§ Your objective
Give again, word for word, every line below from the one that has "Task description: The" through the one that has "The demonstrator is", both included, and no others.

───── Source material

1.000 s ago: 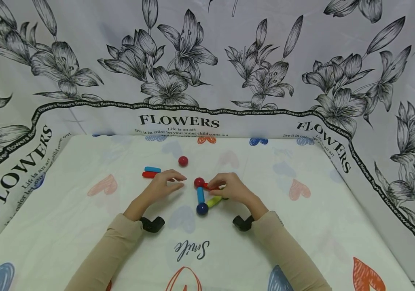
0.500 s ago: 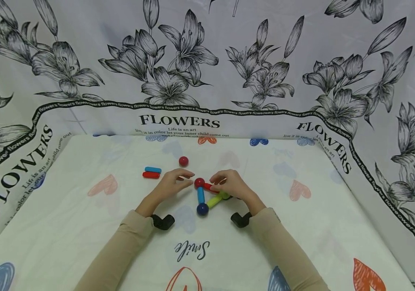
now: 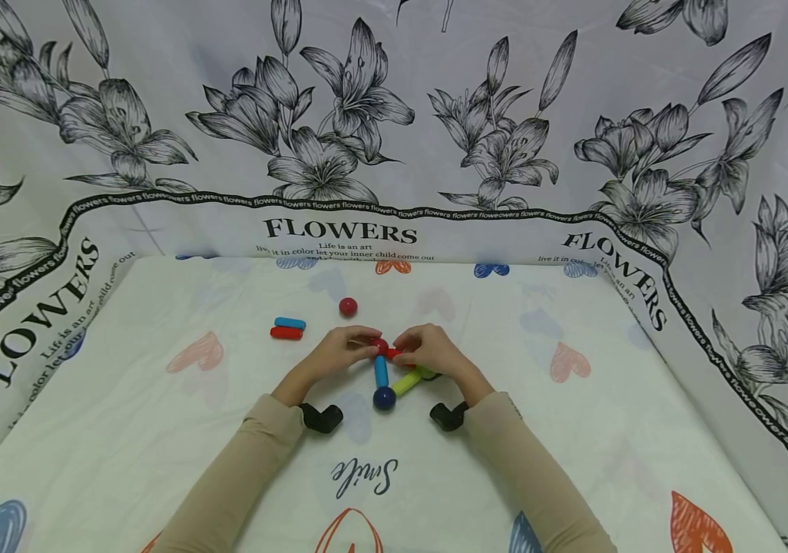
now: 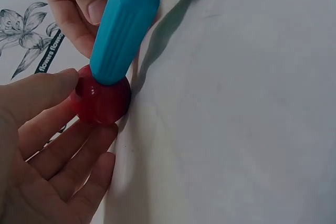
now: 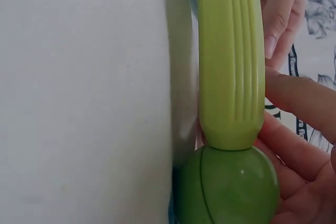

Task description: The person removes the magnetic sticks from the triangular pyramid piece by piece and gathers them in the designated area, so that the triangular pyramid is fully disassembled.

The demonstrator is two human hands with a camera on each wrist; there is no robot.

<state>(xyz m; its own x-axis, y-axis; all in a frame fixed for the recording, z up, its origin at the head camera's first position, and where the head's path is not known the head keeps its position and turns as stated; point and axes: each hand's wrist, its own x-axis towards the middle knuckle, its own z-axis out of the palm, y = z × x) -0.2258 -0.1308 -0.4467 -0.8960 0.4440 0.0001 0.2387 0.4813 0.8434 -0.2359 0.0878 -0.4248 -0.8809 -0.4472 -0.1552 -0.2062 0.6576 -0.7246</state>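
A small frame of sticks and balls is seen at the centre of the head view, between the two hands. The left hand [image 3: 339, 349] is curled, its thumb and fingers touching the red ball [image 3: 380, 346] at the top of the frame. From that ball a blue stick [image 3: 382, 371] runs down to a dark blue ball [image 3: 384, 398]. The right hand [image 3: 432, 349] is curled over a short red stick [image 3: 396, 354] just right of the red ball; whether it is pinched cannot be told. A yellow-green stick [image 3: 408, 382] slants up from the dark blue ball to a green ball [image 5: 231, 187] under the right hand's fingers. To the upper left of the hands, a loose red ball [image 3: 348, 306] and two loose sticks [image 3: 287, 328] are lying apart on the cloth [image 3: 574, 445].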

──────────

§ Exercise result
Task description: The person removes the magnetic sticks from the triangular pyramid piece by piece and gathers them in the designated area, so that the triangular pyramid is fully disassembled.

The demonstrator is two human hands with a camera on each wrist; there is no robot.

What this exercise asked for has been supplied.